● ACTIVITY
Below, some lines carry pictures; leave those pictures out and retype exactly the lines from the one with "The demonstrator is" through the one with "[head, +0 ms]".

====== EXERCISE MATERIAL ======

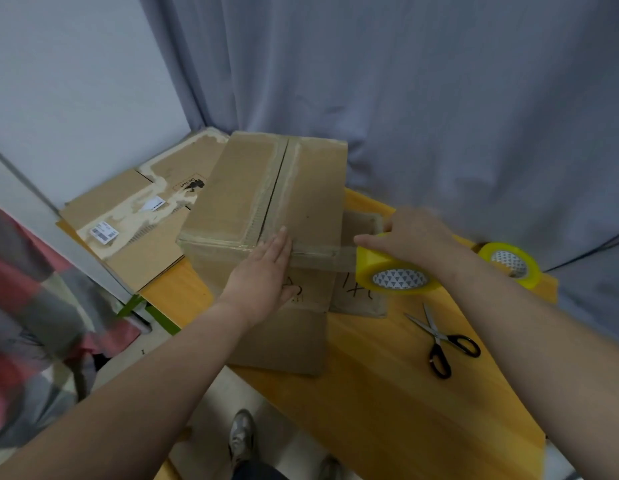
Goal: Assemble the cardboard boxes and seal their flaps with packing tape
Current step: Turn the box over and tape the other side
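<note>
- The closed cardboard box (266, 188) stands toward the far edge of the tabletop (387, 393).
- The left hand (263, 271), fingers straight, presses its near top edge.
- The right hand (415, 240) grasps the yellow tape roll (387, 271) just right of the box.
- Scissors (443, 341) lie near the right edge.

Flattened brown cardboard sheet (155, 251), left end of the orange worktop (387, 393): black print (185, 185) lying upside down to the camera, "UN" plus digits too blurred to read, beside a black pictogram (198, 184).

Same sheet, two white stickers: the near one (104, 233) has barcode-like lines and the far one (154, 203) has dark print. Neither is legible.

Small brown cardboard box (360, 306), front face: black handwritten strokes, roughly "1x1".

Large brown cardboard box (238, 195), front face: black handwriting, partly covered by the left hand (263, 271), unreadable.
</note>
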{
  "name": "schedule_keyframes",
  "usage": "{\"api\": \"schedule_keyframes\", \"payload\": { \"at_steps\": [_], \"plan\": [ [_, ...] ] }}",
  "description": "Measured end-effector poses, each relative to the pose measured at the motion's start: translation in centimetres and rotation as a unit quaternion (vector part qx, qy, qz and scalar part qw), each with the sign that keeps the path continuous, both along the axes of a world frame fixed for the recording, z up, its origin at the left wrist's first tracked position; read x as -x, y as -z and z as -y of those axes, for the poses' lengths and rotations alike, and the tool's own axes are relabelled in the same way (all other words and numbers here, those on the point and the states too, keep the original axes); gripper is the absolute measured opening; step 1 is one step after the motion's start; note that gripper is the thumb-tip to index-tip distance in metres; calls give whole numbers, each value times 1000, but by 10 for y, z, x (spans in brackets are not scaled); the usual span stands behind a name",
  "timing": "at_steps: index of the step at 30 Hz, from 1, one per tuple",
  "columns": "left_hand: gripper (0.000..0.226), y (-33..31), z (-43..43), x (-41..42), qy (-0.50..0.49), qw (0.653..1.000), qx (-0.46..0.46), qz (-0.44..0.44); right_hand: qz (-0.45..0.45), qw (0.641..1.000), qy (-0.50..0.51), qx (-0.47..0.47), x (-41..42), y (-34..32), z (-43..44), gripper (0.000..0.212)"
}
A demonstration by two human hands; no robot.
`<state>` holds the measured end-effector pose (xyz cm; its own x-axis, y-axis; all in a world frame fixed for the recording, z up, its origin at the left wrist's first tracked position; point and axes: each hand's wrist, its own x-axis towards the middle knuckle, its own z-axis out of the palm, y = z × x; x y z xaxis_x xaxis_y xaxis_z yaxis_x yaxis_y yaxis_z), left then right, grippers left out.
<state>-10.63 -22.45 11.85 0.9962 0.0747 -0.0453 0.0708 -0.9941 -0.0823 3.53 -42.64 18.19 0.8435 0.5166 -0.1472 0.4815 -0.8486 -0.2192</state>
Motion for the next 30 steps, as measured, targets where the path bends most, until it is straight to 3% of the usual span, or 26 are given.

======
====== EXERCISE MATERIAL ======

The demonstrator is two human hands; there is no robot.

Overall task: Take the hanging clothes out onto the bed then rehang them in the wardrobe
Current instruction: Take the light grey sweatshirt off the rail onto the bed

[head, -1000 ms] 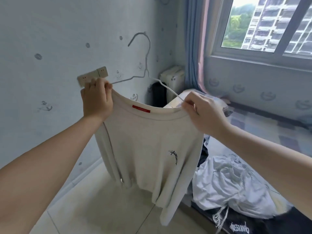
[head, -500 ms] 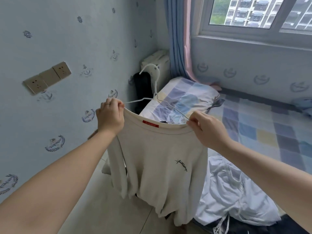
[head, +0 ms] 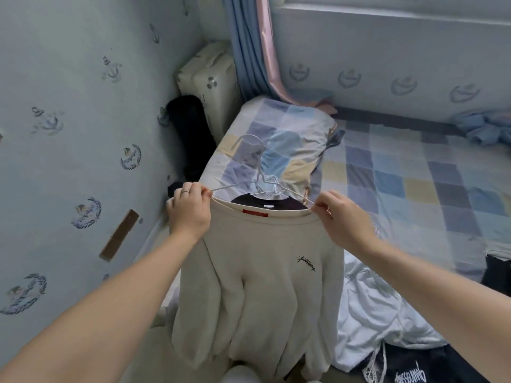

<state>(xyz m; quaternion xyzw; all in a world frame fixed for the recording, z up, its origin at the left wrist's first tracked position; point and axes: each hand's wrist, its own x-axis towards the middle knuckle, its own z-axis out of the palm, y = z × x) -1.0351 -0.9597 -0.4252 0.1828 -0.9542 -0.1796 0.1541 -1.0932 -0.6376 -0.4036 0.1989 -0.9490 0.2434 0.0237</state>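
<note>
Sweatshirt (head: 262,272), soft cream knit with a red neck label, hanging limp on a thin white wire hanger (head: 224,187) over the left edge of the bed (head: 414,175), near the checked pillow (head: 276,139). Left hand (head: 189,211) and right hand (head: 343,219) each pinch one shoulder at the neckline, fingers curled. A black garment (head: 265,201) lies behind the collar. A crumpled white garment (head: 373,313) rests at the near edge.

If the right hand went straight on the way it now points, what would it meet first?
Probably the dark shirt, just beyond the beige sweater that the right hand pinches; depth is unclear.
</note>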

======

● YOUR SOLUTION
The demonstrator is two human hands; there is no robot.

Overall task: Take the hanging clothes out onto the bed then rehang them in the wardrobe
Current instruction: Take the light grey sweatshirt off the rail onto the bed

[head, -1000 ms] 
[head, -500 ms] 
[head, +0 ms] 

The answer stands, and there is nothing more to add.